- [WORK TASK] Copy out all the lines of the data precisely, omitting any pictures.

- [DATASET EXCERPT]
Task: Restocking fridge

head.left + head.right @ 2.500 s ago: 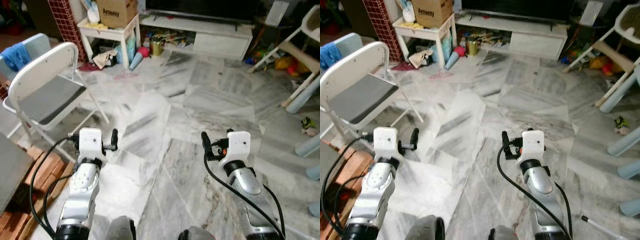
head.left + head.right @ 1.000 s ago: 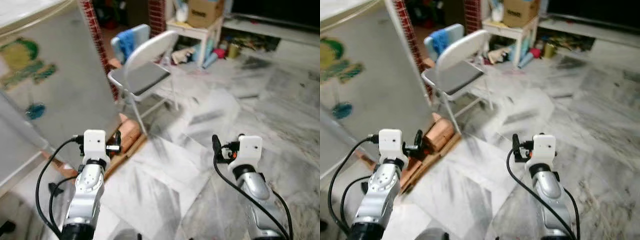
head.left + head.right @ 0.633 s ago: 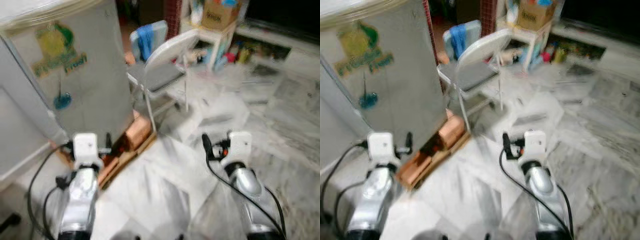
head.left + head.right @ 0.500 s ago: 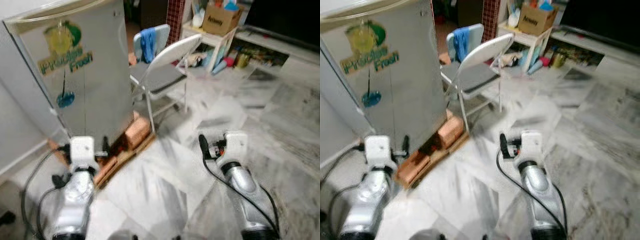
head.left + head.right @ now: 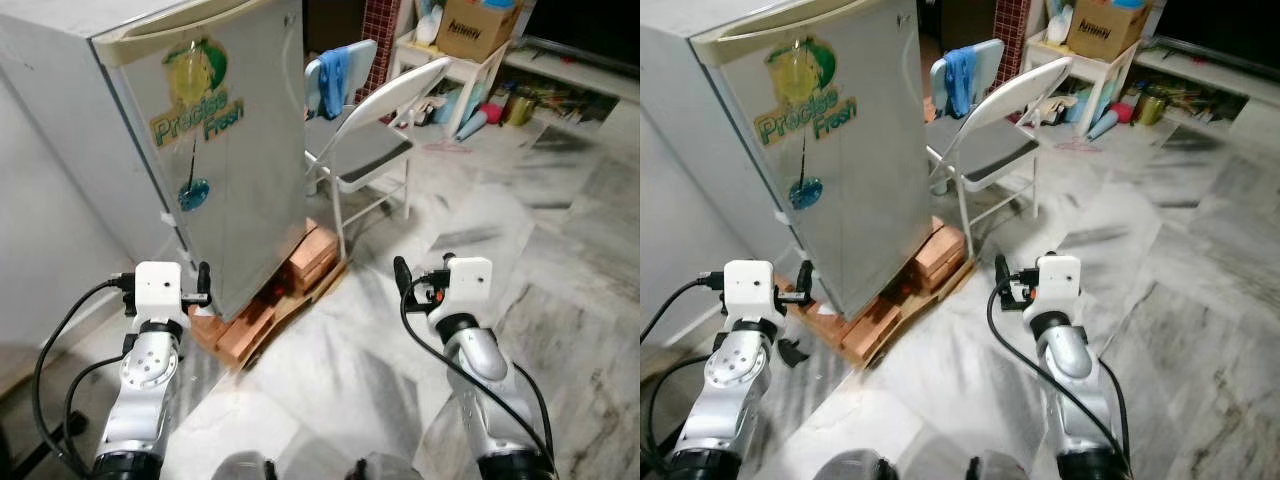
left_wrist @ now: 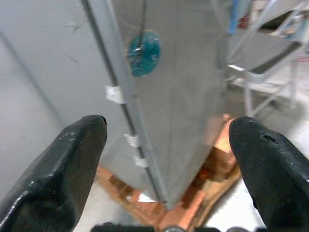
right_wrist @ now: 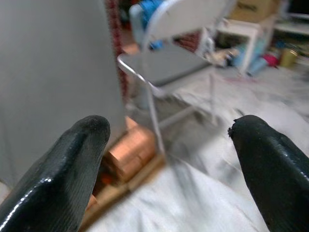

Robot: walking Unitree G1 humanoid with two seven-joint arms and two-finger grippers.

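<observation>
A small grey fridge point(image 5: 215, 150) with a "Precise Fresh" sticker stands at the left, its door closed, raised on bricks and a wooden pallet point(image 5: 285, 295). My left gripper point(image 5: 190, 285) is held out low, close to the fridge's bottom front corner and not touching it. In the left wrist view that gripper point(image 6: 169, 125) is open and empty, with the fridge's edge and a blue sticker point(image 6: 144, 47) between its fingers. My right gripper point(image 5: 420, 275) hangs over the marble floor, right of the pallet. It point(image 7: 169, 125) is open and empty, facing the bricks and a chair.
A white folding chair point(image 5: 375, 150) with a grey seat stands just right of the fridge. Behind it is a chair draped with blue cloth point(image 5: 333, 75). A white side table point(image 5: 455, 60) with a cardboard box stands at the back. A wall runs along the left.
The view has swung left and moved closer, so the fridge now stands upright and near at the left. Both arms stay held out in front, fingers spread as before.
</observation>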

- [ANSWER]
Task: Restocking fridge

head.left + head.right @ 2.500 s ago: 
head.left + head.right @ 1.000 s ago: 
head.left + head.right @ 0.633 s ago: 
head.left + head.right @ 0.500 s ago: 
head.left + head.right @ now: 
left_wrist @ now: 
right_wrist @ now: 

Robot: walking Unitree G1 humanoid with two seven-joint arms and two-finger grippers.

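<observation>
A small grey fridge point(image 5: 215, 150) with a "Precise Fresh" sticker stands at the left, its door closed, raised on bricks and a wooden pallet point(image 5: 285, 295). My left gripper point(image 5: 190, 285) is held out low, close to the fridge's bottom front corner and not touching it. In the left wrist view that gripper point(image 6: 169, 125) is open and empty, with the fridge's edge and a blue sticker point(image 6: 144, 47) between its fingers. My right gripper point(image 5: 420, 275) hangs over the marble floor, right of the pallet. It point(image 7: 169, 125) is open and empty, facing the bricks and a chair.
A white folding chair point(image 5: 375, 150) with a grey seat stands just right of the fridge. Behind it is a chair draped with blue cloth point(image 5: 333, 75). A white side table point(image 5: 455, 60) with a cardboard box stands at the back. A wall runs along the left.
The view has swung left and moved closer, so the fridge now stands upright and near at the left. Both arms stay held out in front, fingers spread as before.
</observation>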

Nothing further is needed for this exercise.